- TASK GOAL -
For this task, output every entry below exactly and omit the pictures.

**** DATASET RECORDS

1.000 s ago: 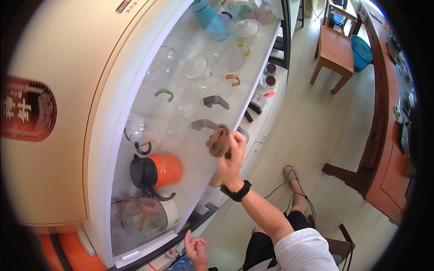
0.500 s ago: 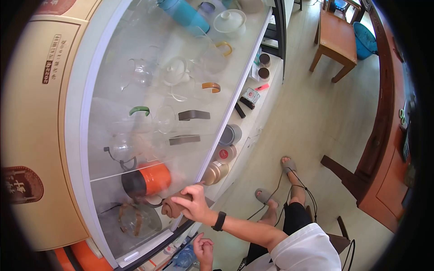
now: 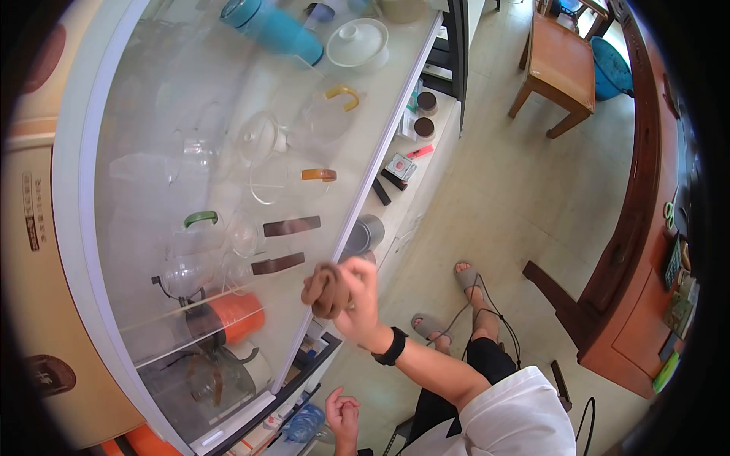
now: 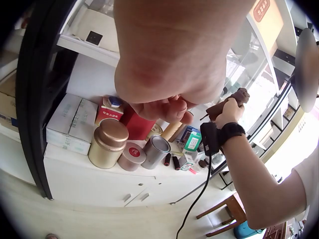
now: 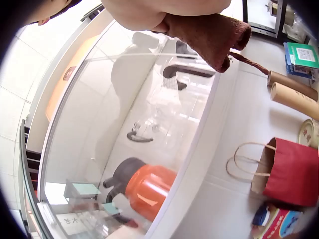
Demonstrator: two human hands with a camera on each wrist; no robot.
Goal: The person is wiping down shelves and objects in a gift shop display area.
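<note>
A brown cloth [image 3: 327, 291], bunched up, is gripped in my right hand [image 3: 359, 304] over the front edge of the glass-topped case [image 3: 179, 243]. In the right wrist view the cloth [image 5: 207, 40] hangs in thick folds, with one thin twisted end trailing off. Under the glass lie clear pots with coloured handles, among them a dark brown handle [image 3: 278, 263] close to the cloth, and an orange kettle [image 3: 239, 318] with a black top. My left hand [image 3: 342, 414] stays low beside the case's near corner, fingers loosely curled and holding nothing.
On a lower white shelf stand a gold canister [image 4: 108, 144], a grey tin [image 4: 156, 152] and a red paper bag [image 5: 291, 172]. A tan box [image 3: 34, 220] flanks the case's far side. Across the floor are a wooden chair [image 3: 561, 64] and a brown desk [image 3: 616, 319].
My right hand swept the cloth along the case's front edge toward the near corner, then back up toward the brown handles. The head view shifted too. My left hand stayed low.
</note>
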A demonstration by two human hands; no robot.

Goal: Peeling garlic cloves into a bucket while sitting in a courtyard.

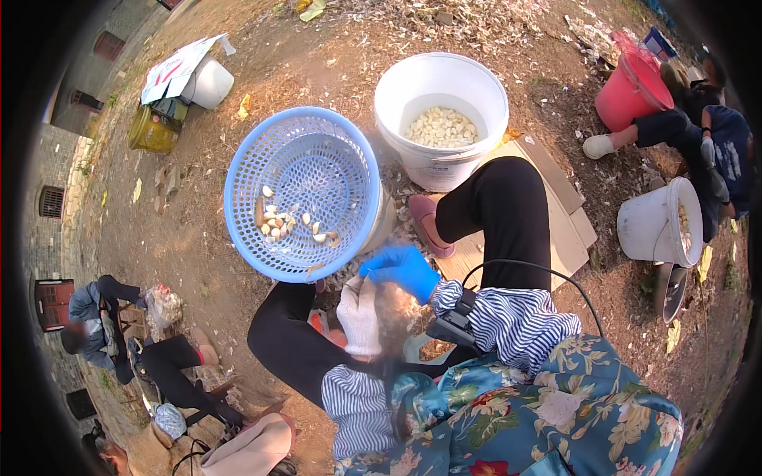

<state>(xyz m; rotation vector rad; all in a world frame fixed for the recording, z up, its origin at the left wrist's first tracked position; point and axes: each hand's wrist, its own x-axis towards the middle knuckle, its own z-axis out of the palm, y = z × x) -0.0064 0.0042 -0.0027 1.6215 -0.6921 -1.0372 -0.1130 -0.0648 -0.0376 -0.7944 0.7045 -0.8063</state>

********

- FINISHED TASK -
1.000 s ago: 
0.500 s ago: 
now: 
now: 
now: 
Demonstrator: two human hands with a camera on each wrist; no robot.
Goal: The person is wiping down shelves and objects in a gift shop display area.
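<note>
A brown cloth [image 3: 327, 291], bunched up, is gripped in my right hand [image 3: 359, 304] over the front edge of the glass-topped case [image 3: 179, 243]. In the right wrist view the cloth [image 5: 207, 40] hangs in thick folds, with one thin twisted end trailing off. Under the glass lie clear pots with coloured handles, among them a dark brown handle [image 3: 278, 263] close to the cloth, and an orange kettle [image 3: 239, 318] with a black top. My left hand [image 3: 342, 414] stays low beside the case's near corner, fingers loosely curled and holding nothing.
On a lower white shelf stand a gold canister [image 4: 108, 144], a grey tin [image 4: 156, 152] and a red paper bag [image 5: 291, 172]. A tan box [image 3: 34, 220] flanks the case's far side. Across the floor are a wooden chair [image 3: 561, 64] and a brown desk [image 3: 616, 319].
My right hand swept the cloth along the case's front edge toward the near corner, then back up toward the brown handles. The head view shifted too. My left hand stayed low.
</note>
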A demonstration by two human hands; no robot.

Goal: Peeling garlic cloves into a bucket while sitting in a courtyard.


<state>(xyz m; rotation vector rad; all in a world frame fixed for the recording, z up, its origin at the left wrist's first tracked position; point and axes: each hand's wrist, its own x-axis towards the middle knuckle, its own z-axis out of the palm, y = z × x) -0.0064 0.0042 -0.0027 1.6215 -0.6921 -1.0372 -0.1130 -0.0648 -0.0376 -0.7944 0.7045 -0.8063</state>

No more output will be produced.